6 Persei

Observation data Epoch J2000 Equinox J2000
- Constellation: Andromeda
- Right ascension: 02^{h} 13^{m} 36.34084^{s}
- Declination: +51° 03′ 56.8222″
- Apparent magnitude (V): 5.29

Characteristics
- Spectral type: G8.5 IIIb Fe-2
- B−V color index: 0.926

Astrometry
- Radial velocity (R_{v}): +41.82±0.27 km/s
- Proper motion (μ): RA: +344.397 mas/yr Dec.: −164.853 mas/yr
- Parallax (π): 17.8901±0.0943 mas
- Distance: 182.3 ± 1.0 ly (55.9 ± 0.3 pc)
- Absolute magnitude (M_{V}): +1.25±0.07

Orbit
- Period (P): 1,576.23±0.04 d
- Eccentricity (e): 0.8828±0.0007
- Inclination (i): 104°
- Periastron epoch (T): 2,450,307.31±0.12 JD
- Argument of periastron (ω) (secondary): 266.4±0.3°
- Semi-amplitude (K_{1}) (primary): 19.82±0.06 km/s

Details
- Mass: 1.5 M_{☉}
- Radius: 7 R_{☉}
- Luminosity: 26.3 L_{☉}
- Surface gravity (log g): 3.0 cgs
- Temperature: 4,920 K
- Metallicity [Fe/H]: −0.60 dex
- Rotational velocity (v sin i): 0.0 km/s
- Other designations: NSV 747, AG+50°249, BD+50°481, FK5 77, HD 13530, HIP 10366, HR 645, SAO 23047, PPM 27263, WDS J02136+5104A

Database references
- SIMBAD: data

= 6 Persei =

Star in the constellation Andromeda

6 Persei is a binary star system in the northern constellation of Andromeda. It is faintly visible to the naked eye with an apparent visual magnitude of 5.29. The system is located 182 light years from Earth, as determined from its annual parallax shift of 17.9 mas. It is moving further away with a heliocentric radial velocity of +42 km/s. The system has a relatively high rate of proper motion, traversing the celestial sphere at the rate of 0.386 arcsecond/year.
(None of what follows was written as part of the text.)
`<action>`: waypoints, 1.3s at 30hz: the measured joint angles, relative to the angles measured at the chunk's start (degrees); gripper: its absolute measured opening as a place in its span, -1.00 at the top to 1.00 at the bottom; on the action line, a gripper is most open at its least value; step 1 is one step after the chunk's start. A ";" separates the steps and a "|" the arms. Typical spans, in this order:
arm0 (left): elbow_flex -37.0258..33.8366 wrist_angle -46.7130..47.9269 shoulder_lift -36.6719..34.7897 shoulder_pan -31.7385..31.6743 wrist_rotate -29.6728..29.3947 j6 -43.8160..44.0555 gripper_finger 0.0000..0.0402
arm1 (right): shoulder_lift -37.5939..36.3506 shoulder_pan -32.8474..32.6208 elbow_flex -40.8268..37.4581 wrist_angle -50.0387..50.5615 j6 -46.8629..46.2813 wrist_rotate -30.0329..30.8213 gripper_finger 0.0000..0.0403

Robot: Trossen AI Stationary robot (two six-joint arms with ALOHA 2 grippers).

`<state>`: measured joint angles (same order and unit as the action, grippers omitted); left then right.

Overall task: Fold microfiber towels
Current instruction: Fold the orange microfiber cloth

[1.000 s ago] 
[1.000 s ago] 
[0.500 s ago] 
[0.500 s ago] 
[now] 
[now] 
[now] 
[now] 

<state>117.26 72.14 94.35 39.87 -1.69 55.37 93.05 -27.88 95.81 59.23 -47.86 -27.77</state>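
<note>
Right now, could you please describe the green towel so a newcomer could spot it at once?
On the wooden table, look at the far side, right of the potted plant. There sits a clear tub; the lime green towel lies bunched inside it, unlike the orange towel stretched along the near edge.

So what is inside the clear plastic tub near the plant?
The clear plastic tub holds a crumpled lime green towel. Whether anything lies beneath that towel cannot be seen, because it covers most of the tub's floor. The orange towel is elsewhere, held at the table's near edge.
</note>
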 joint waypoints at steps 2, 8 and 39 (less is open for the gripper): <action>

This is a single-lined spectroscopic binary with an orbital period of 1576.23 days and an eccentricity of 0.88. The a sin i value for the primary is 201.8±0.9 Gm, where a is the semimajor axis and i is the orbital inclination. The inclination is estimated to be 104°.

The visible component is an evolved giant star with a stellar classification of G8.5 IIIb Fe-2, where the suffix notation indicates an underabundance of iron in the spectrum. It has 1.5 times the mass of the Sun and has expanded to 7 times the Sun's radius. The star is radiating 26 times the Sun's luminosity from its enlarged photosphere at an effective temperature of 4,920 K. It has a magnitude 10.49 visual companion at an angular separation of 108.9 arcsecond along a position angle of 57°, as of 2004.